As has been pointed out in countless commentaries across the market media, September 2010 has confounded the historical norms of being among the worst months of the year. If the month ended today, the results would actually place it high on the list of monthly positive returns for equity investors (not to mention gold, commodities, and the Euro vs USD).  

But as the expressions goes: “It ain’t over ‘til it’s over”.
Question: Is it conceivable, that after the equity market euphoria that closed out last week on some evidence of strength in US capital goods orders and on a strong IFO business survey in Germany, that in the space of the next couple of trading sessions, markets could undo the MTD performance numbers and actually turn September back into the ‘red’ where market price historians say it belongs? 
Answer: It might, Rabbit….it might…. (See your local Bugs Bunny fan to explain the allusion).
In “Setting Up For the Opening Bell: September 27-October 1, 2010” I went into some detail regarding the market moving events this week that would likely capture market attention and could possibly rattle nerves, both of bulls and bears. With today’s calendar quite light in terms of economic releases, the opening bell was initially meant to be greeted with a positive tone. At least that’s the way it was in Asia, as markets followed through on Friday’s US strong showing and Japanese exporters responded well to a slightly lower Yen. In addition to that, the “M&A-fest” continued in pace with sizable deals being announced including:      
  • Unilever’s bid for Alberto Culver ($3.7Bn)        
  • Walmart’s bid for South Africa’s Massmart ($4.2Bn) , and
  • Southwest’s bid for AirTran ($1.4Bn)
All of this, taken together, should have propelled markets higher in early NY hours……but……then came the PIIGS!! 
The so-called "peripheral countries of Europe", as pointed out last week in “Spain: Mission Accomplished?”, need to be kept flashing bright on investor radar screens. 

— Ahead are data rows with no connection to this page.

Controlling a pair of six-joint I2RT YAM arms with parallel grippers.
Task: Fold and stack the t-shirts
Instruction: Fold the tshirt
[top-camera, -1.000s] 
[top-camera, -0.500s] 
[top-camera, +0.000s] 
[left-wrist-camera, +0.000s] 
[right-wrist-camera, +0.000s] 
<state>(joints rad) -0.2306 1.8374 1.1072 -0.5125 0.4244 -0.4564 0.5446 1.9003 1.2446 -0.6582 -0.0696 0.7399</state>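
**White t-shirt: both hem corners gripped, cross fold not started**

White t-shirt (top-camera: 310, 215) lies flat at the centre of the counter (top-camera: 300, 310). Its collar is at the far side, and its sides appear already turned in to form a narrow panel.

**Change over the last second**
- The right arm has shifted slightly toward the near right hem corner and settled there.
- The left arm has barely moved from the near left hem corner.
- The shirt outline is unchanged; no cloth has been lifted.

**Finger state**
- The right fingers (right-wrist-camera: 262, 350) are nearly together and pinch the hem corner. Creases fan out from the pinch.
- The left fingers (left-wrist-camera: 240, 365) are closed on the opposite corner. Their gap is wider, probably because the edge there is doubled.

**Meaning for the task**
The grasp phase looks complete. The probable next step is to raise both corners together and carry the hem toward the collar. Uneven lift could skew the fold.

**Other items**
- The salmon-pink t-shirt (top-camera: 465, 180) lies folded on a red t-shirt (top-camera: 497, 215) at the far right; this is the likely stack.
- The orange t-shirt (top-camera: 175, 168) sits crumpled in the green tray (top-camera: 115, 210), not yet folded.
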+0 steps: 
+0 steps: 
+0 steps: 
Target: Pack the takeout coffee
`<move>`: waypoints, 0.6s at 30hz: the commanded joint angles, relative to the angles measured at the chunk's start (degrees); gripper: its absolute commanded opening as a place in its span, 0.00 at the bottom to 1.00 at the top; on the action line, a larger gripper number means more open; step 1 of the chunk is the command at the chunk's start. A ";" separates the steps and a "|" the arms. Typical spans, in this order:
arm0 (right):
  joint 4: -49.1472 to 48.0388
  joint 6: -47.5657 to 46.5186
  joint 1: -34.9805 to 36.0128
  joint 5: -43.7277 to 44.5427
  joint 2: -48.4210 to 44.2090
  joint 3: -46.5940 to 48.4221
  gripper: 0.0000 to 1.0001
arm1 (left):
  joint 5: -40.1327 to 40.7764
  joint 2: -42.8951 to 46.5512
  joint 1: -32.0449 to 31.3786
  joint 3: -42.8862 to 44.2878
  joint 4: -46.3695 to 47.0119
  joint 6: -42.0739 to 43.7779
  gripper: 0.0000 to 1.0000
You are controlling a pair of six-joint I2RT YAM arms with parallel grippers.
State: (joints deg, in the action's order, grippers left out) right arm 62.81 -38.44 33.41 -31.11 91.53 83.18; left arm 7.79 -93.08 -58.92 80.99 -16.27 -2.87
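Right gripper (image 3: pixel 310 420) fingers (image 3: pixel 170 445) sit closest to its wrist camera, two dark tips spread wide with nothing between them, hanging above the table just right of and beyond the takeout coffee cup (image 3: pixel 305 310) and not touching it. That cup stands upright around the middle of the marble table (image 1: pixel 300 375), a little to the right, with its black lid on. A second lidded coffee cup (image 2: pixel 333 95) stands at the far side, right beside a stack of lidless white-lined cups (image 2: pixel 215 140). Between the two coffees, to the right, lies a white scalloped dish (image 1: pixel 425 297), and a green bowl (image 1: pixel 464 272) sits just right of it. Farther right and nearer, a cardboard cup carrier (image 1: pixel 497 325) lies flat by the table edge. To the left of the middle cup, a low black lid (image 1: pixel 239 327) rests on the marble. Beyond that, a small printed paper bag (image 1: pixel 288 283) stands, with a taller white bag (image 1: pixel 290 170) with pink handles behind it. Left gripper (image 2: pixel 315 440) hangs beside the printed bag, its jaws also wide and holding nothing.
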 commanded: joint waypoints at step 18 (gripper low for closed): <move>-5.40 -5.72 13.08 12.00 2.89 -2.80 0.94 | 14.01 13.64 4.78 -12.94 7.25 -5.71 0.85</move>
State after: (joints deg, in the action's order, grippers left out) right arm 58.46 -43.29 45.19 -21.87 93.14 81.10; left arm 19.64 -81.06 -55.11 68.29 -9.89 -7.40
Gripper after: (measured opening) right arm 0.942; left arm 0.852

Today’s news focused on Ireland, where the government’s efforts to bail out Anglo Irish Bank (which it nationalized in 2009 as a way to save it from collapse) is raising concern in markets, not only over the size (€22Bn-€35Bn??), which the Irish Government will reveal later this week, but also over the possibility that Ireland will have to turn to the European Union for funds to help with the bailout. (Moody’s downgraded Anglo Irish Bank’s senior unguaranteed debt this morning to Baa3 from A3). 
In addition, peripheral countries weren't the only cause for concern. An article in a German newspaper also reported that the European Commission was concerned about Germany’s regional banks.  The net effect of all of this news was bursting of the bubble of optimism that was being inflated, perhaps out of proportion, since last Friday.
With only a few trading days left in the month, it would seem possible, if not likely, that markets could stumble….and stumble hard. This is in no way meant to be a prediction of that outcome….but rather a warning about the possibility that exists that markets, in their current and recent state of play, could react, or over-react, to any single piece of news in a way that would take prices more extremely in one direction than might normally happen. 
From the perch of a global portfolio manager, markets have been better described as “choppy” rather than “trending”.  Given that, instead of chasing markets during periods of strong uptrades, I’ve largely been a better buyer on dips especially of stocks and etf’s that reflect my underlying premise that the world is witnessing a global infrastructure buildup and demand appears strong for materials, resources, machinery, and the like.  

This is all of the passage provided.